Amongst firms, the world of quantitative trading is dog-eat-dog; but, within your own organization, the mentality you adopt must not be rooted in the ideals of kill-or-be-killed. A quantitative trading firm is a well-oiled machine that needs to iterate on new ideas quickly if it's going to stand any chance against its competitors. In light of this, it is your responsibility to harmoniously co-operate with your fellow quantitative traders. Yes, this means that the person to your left, and the person to your right, are not your enemies - your teammates are your friends! Quantitative traders that see their peers as their enemies don't go very far; remember, if you're on the same desk, you're trading the same book!

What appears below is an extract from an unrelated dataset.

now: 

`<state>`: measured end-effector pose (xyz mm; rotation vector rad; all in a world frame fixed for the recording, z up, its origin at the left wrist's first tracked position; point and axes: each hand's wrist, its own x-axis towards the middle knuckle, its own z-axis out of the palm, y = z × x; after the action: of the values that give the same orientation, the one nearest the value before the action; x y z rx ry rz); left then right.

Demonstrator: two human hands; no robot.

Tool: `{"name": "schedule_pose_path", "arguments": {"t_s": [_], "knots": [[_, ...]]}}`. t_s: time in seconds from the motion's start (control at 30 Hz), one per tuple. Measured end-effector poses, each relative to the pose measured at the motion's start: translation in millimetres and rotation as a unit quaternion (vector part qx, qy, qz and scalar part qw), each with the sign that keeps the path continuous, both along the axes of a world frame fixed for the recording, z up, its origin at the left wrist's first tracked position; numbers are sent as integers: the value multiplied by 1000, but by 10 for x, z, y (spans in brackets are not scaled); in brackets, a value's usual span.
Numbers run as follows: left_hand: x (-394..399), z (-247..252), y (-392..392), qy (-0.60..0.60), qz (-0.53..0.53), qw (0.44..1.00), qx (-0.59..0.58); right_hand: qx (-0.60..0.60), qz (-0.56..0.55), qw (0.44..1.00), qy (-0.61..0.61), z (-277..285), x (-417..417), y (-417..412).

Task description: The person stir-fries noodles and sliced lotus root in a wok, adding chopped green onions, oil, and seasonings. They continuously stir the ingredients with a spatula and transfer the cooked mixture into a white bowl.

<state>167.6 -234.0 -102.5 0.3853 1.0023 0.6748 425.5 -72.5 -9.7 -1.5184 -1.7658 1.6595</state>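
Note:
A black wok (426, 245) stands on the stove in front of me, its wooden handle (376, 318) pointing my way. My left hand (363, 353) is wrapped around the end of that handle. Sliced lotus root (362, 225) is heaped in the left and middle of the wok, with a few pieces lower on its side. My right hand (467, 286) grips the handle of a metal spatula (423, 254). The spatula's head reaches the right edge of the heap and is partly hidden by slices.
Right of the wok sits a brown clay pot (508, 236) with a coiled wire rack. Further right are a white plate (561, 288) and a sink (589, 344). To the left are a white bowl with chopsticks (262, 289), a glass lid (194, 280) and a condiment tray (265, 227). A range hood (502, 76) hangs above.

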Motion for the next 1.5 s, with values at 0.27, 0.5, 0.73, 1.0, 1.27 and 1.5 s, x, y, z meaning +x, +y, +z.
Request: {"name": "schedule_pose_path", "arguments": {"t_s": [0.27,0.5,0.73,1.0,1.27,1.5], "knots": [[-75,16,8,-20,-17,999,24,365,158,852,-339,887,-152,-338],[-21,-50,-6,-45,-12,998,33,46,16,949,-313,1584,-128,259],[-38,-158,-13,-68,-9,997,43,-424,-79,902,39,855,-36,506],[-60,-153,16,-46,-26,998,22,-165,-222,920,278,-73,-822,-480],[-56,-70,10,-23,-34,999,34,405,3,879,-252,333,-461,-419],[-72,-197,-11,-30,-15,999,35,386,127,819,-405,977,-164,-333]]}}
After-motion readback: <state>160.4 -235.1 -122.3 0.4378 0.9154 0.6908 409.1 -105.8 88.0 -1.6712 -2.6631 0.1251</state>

The way I like to describe intra-firm dynamics is dog-eat-self. By this I mean that your manager will benchmark you against an index of average performance. If your performance is average, you stay. If it's more than average, you stay. If it's less than average, you're gone. In all these three scenarios, your manager is comparing you to an agreed upon set of metrics previously determined by HR. The success or failure of your teammates do not factor into this equation. In this sense, the only person that can eat you is yourself; hence, the dog-eat-self mantra. That means that you are ultimately responsible for your own ascension in the organization, not the guy or girl beside you.
A lot of people ask me whether or not they can break into quantitative trading after having spent X years in industry Y. Their questions often look something like this:
CJ, I have a degree in computational physics, can I make it into quantitative trading?
CJ, I have a degree in underwater basket weaving, can I make it into quantitative trading?
CJ, my dog ate my degree, can I make it into quantitative trading?
Yes, no, and maybe. Well, I don't really know. In any case, what I want to address is that it doesn't matter what what you currently do, as long as you are qualified for the position. What people often forget about quantitative trading as an industry is that it doesn't matter how you look or where you come from. As long as you can perform, you can have three arms and four legs, nobody cares. I've worked with and spoken to people in the space that have transitioned mid-way through unrelated careers (for example, at age 32) into the industry.
Now, I don't want to imbue in you any unrealistic expectations. If you're 72, it's not very likely that you will be selected as a candidate to fill a Junior Quantitative Trader position, despite having the requisite skillset. This is because there are other considerations in hiring for a junior role, like your ability to grow (and stay with) your employer. And, at age 72, you're not very likely to spend the next ten years developing in your role to becoming a senior quantitative trader and eventually running a desk. What I'm getting at here is that age (in non-fringe circumstances) is not an impediment.
Hopefully you found the debunking of these five misconceptions helpful. As I get sent more questions, I'm sure I'll be addressing even more misconceptions around the industry related to hiring, culture, work-life balance, and more.